It’s well worth your while to intervene before relatively harmless banter escalates into a sexual harassment lawsuit. A few stray, sexually oriented comments between co-workers aren’t enough to support a full-blown sexually hostile work environment lawsuit. But you can prevent serious legal trouble by stepping in before it gets out of hand.
Recent case: Adolpho worked for Gucci in New York until he was fired when co-workers complained that he seemed unstable and distracted.
He sued, alleging he had been forced to work in a sexually hostile environment.
His evidence? A supervisor once told him that he (the supervisor) was gay but that “you just don’t know it.” Adolpho said that on another occasion, there was workplace banter about another supervisor’s supposed sexual orientation and nightlife. Plus, a different boss once touched Adolpho’s lower back for a few seconds.
The court said none of the incidents were enough to create a sexually hostile work environment. The conduct in these cases more closely resembled simple teasing or roughhousing among members of the same sex than blatant sexual harassment. It certainly wasn’t enough to support a lawsuit. (Mendez-Nouel v. Gucci America, No. 12-4896, 2nd Cir., 2013)

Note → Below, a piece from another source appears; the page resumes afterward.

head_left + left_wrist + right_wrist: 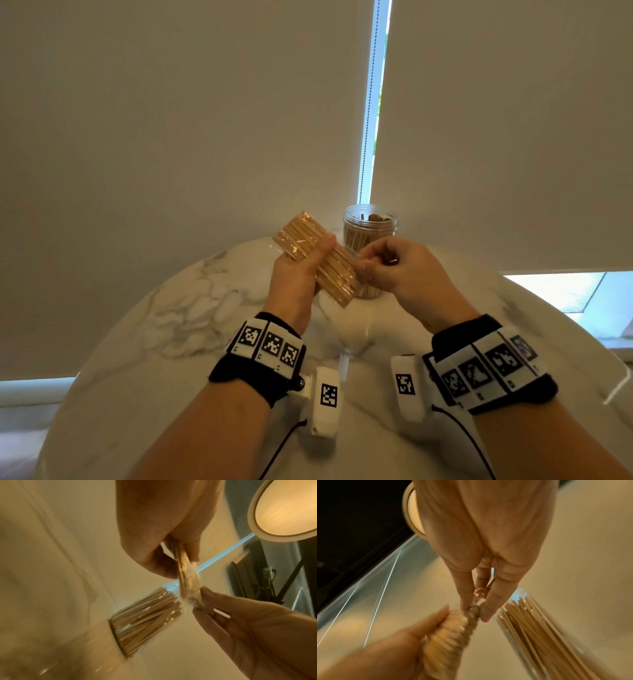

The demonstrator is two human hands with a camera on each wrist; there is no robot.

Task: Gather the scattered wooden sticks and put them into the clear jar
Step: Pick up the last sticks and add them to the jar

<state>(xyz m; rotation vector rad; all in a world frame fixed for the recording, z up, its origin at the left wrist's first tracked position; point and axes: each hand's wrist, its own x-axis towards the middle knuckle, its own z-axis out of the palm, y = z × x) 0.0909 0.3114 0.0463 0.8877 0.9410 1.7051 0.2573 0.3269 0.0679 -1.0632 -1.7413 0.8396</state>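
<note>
My left hand (301, 270) grips a flat pack of wooden sticks (305, 236) wrapped in clear plastic and holds it tilted above the marble table. My right hand (387, 263) pinches the pack's plastic at its near right end. The left wrist view shows the pack (187, 580) edge-on between my left hand (164, 545) and my right hand (228, 608). In the right wrist view my right fingertips (485, 613) pinch the crinkled wrapper of the pack (452, 631). The clear jar (370, 226) stands just behind the hands, open-topped and nearly full of sticks; the jar (145, 620) shows in the left wrist view too.
The round marble table (191, 315) stands against drawn roller blinds (171, 120) with a bead chain (368, 102) in the gap. A round ceiling lamp (284, 507) shows in the left wrist view. I see no loose sticks on the tabletop.
</note>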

Final note: Generally, same-sex harassment comes in two varieties. The first is blatant sexual harassment based on sexual desire; the second is sex discrimination based on stereotypical views of male or female behavior.
For example, if a gay supervisor sexually propositions a male subordinate, that can be the basis for a sexual harassment claim. So can constant teasing about effeminate behavior or a woman’s masculine dress. Telling a woman she should dress more like a woman and wear makeup is as problematic as telling a man he should not style his hair or wear a pink shirt.